Os dois pesquisadores avaliam que a principal causa dessa
internacionalização desigual e hierárquica existente hoje entre as
universidades dos países ricos e as nações subdesenvolvidas é que seus
critérios são eminentemente mercadológicos, definidos por organismos comerciais
e financeiros, como a OMC e o Banco Mundial. “Obviamente não podemos esperar do
Banco Mundial soluções de caráter universal. Nenhuma instituição financeira
vinculada a interesses dos países centrais pode ajudar na consolidação de
sistemas nacionais de ensino superior nos países periféricos”, afirma o geógrafo.
“Pelo contrário, sua ação é em grande parte determinada por raciocínios
eminentemente contábeis, tendo nos mecanismos de mercado o grande elemento de
definição das políticas”, observa.
Contel afirma ainda que uma internacionalização não subordinada
seria possível se governos e dirigentes universitários de países como o Brasil
tivessem vontade política para “aumentar as solidariedades acadêmicas”, o que
seria favorecido pelas relações acadêmicas sul-sul, menos hierarquizadas que os
intercâmbios norte-sul. “Isto significa trabalhar para a criação de redes de
pesquisa regionais sólidas, de revistas indexadas que dêem maior visibilidade a
esta produção, e instalação de programas de cooperação universitária de longo
prazo”, diz.
Na relação acadêmica com os países centrais, os autores
defendem uma postura pragmática das políticas de internacionalização a serem
implementadas nos países periféricos, com o objetivo de suprir carências em
áreas específicas de acordo com os projetos nacionais e regionais destes
países. Além disso, “é preciso fazer com que o investimento em pesquisa aplicada
“saia” das universidades públicas, e seja financiado também pelas empresas dos países
semi-periféricos”, afirma Fabio Contel.
Assimilação
Questionado sobre as implicações do processo de
internacionalização hoje em vigor sobre a mão-de-obra formada nos países
periféricos, Fábio acrescenta que “ainda que uma formação acadêmica que
contemple um estágio no exterior soe interessante do ponto de vista individual,
pode ter consequências indesejáveis para o país de origem do estudante”.

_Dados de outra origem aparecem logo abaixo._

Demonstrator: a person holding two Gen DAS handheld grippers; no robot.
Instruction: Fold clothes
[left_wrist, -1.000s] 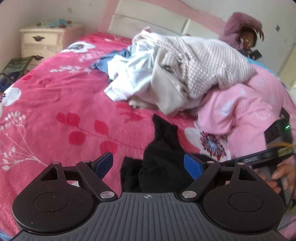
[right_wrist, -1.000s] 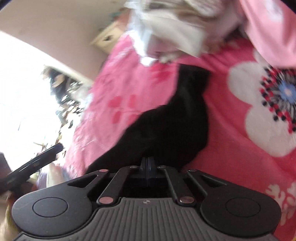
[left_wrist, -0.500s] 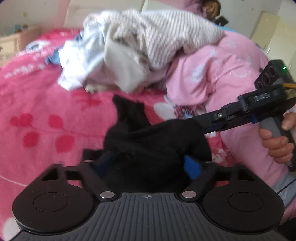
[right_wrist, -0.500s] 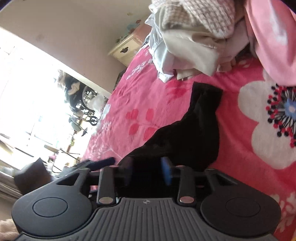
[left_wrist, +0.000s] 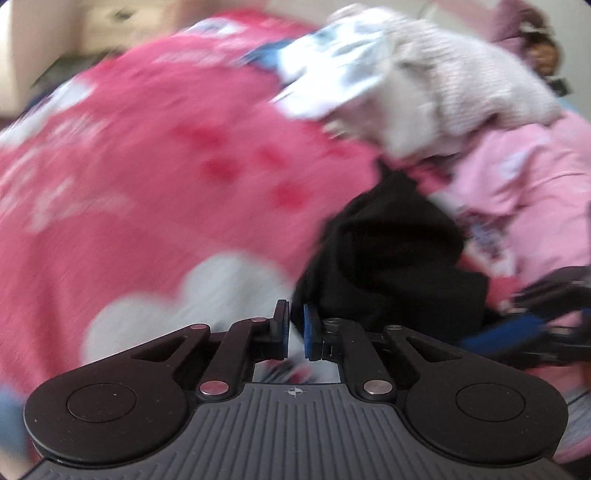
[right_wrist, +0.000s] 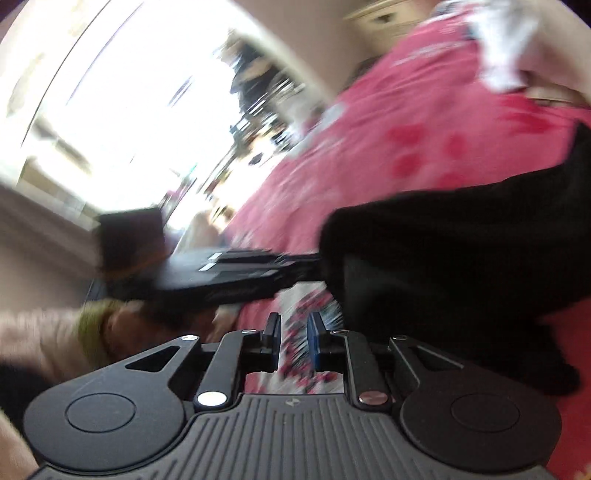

“Ao regressar do período de estudos — quando regressam — os alunos
emigrados trazem consigo, em primeiro lugar, o aprendizado da língua do país
hospedeiro que, por sua vez, traz embutido padrões culturais, estéticos e de
comportamento típicos do país hospedeiro. Em segundo lugar, a imersão no
sistema cultural do país hospedeiro interfere também nas referências políticas
e na formação ideológica do estudante que, ao retornar, acaba funcionando como
uma espécie de ‘embaixador’ informal dos países hospedeiros”, critica.
Contel destaca que esse processo de “assimilação” pode ser ainda mais perverso em nações
de descolonização recente, como é o caso da maior parte dos países africanos
e do sudeste asiático.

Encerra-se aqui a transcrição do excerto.